## What is required
Below is a listing; restate from it, character for character, the lines beginning at the line holding "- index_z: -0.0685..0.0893" and ending at the line holding "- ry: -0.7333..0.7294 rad", both included.

:::

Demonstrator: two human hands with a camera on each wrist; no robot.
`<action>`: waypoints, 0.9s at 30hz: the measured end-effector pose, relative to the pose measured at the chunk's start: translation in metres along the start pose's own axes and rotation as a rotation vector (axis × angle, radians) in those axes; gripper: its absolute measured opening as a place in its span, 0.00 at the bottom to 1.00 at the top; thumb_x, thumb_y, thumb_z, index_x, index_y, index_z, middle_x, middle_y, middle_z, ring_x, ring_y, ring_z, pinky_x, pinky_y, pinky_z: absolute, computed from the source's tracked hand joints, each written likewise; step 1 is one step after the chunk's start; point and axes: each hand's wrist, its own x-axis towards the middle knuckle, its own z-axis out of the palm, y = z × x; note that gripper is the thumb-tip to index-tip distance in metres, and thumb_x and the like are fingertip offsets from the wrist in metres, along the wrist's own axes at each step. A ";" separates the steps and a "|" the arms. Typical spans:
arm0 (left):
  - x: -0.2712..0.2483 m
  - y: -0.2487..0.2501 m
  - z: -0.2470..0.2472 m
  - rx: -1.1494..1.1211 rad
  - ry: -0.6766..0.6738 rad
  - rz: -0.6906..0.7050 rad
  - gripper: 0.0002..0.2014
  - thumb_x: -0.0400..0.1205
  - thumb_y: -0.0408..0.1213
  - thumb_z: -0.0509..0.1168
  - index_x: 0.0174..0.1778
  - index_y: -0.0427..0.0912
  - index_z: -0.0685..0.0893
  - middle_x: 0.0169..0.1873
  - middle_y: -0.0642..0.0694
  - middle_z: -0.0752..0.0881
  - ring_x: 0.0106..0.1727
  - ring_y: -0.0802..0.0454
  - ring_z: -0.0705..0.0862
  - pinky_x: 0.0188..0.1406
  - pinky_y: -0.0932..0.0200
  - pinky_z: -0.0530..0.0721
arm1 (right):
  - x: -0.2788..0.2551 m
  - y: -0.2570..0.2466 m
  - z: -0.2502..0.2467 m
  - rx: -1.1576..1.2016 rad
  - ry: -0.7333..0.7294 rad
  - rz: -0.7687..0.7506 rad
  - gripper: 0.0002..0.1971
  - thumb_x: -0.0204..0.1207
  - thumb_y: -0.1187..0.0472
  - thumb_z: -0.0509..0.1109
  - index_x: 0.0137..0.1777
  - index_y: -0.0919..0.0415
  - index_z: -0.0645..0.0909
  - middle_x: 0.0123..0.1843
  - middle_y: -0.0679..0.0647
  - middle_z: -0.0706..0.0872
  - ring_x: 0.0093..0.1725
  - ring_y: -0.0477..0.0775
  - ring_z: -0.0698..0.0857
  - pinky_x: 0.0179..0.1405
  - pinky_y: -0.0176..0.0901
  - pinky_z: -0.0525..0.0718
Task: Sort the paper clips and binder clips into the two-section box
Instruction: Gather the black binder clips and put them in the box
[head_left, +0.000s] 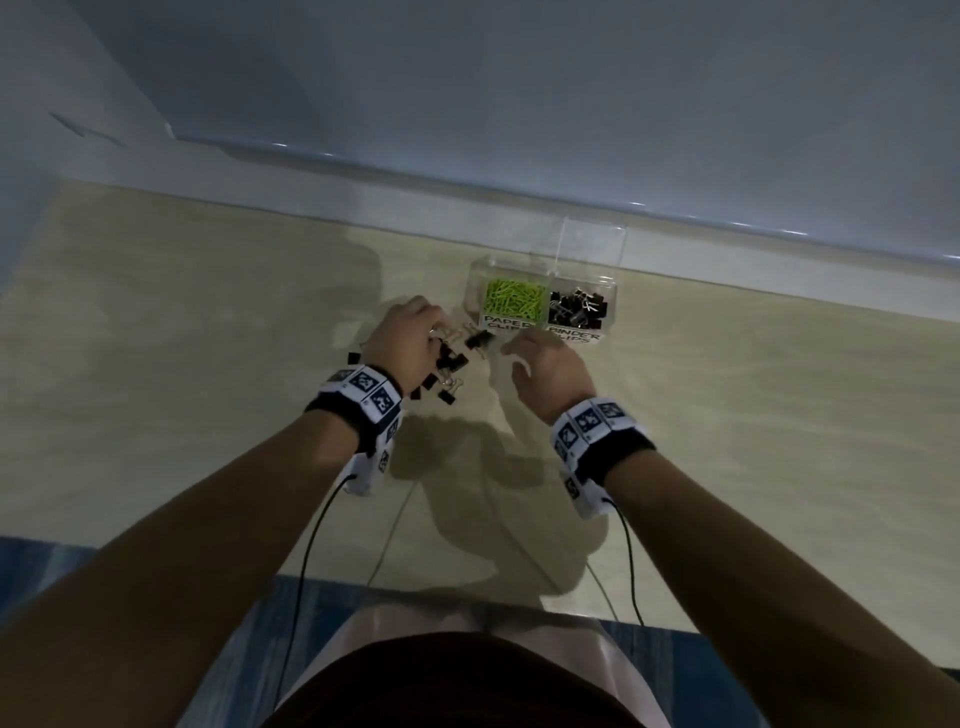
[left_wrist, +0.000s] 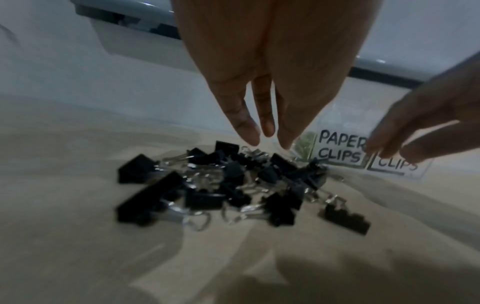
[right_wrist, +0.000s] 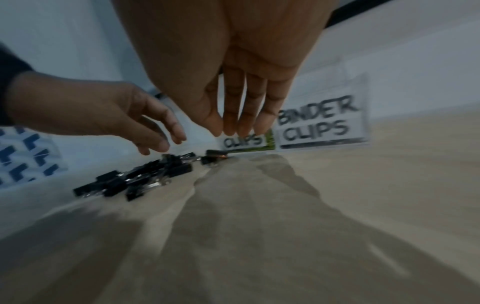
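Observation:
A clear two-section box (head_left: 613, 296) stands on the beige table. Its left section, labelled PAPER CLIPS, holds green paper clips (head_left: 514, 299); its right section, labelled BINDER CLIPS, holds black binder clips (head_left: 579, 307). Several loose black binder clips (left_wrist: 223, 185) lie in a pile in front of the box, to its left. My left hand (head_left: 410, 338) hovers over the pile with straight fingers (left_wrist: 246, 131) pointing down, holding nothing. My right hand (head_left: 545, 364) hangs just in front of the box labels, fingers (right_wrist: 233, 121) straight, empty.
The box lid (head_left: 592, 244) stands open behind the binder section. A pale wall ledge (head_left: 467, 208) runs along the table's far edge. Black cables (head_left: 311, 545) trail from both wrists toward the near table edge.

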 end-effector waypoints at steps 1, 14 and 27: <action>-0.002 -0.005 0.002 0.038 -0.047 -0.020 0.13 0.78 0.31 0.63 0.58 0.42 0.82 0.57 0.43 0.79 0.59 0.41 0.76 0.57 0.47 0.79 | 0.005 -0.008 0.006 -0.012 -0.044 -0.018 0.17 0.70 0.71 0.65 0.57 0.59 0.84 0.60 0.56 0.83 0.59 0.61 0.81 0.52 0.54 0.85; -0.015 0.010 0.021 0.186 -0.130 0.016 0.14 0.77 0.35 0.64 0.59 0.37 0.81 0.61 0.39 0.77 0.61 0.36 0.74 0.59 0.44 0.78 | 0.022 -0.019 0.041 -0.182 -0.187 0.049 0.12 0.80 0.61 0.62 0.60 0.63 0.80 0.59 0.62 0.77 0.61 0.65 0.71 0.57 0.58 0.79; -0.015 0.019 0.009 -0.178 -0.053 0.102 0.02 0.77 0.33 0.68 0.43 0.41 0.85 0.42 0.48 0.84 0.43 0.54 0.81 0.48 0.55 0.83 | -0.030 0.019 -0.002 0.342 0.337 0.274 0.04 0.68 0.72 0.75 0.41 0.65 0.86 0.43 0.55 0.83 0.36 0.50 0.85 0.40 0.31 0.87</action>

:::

## Task result
  - index_z: -0.0685..0.0893
  - middle_x: 0.0169..0.1873
  - middle_y: -0.0642..0.0694
  - middle_z: -0.0752..0.0881
  - ring_x: 0.0106..0.1727
  - ring_y: -0.0802..0.0454
  - ring_z: -0.0705..0.0862
  - pinky_x: 0.0188..0.1406
  - pinky_y: -0.0932..0.0200
  - pinky_z: -0.0530..0.0721
arm1 (right):
  - x: -0.2788..0.2551 m
  - y: -0.2570..0.2466 m
  - z: -0.2502..0.2467 m
  - rx: -1.1576..1.2016 rad
  - ry: -0.7333..0.7294 rad

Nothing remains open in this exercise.